Work task - Write out the full listing exactly as given, minus the images.

(Beginning of Dataset content)

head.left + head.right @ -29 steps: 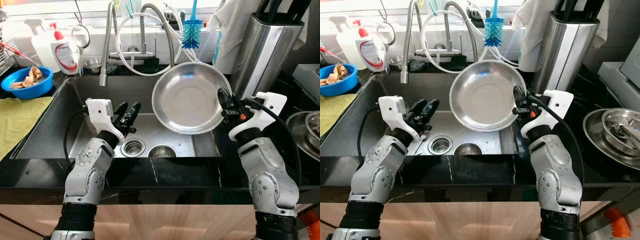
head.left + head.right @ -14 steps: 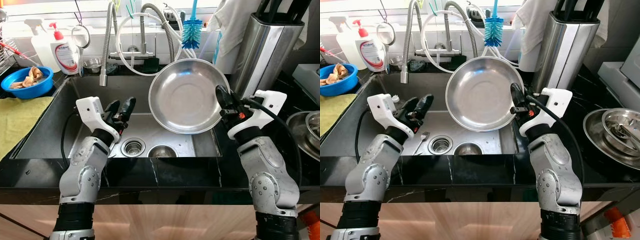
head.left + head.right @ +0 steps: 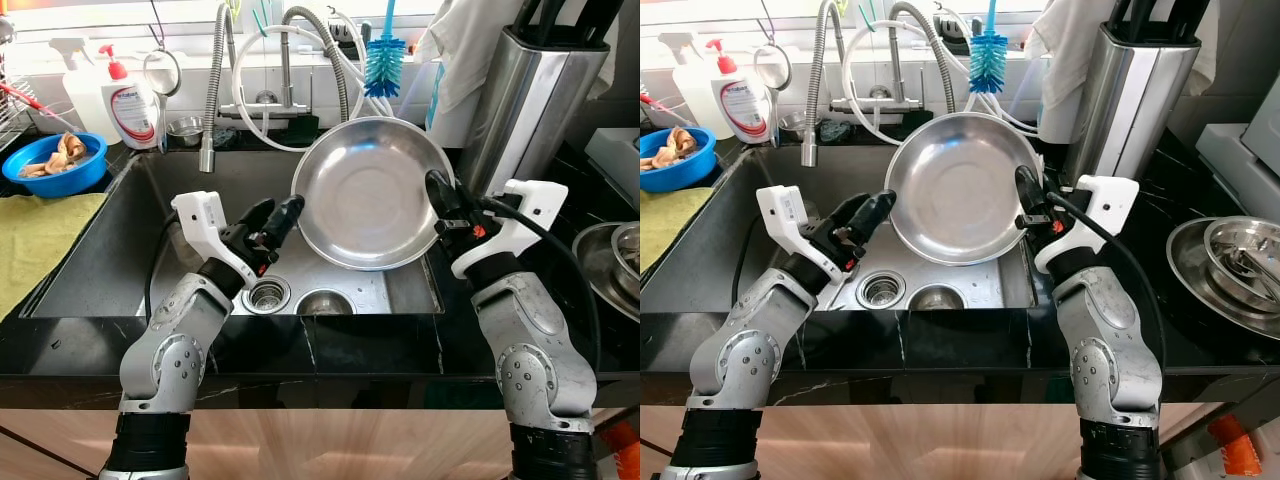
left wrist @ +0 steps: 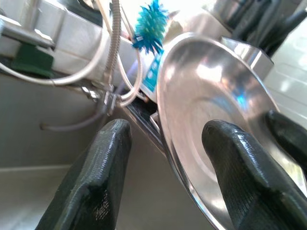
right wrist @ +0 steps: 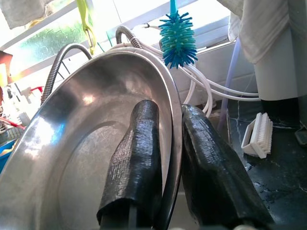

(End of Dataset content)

Answer below -
head.left + head.right @ -29 steps: 
head.left + head.right @ -14 steps: 
head.left + head.right @ +0 steps: 
left wrist @ +0 steps: 
right wrist @ +0 steps: 

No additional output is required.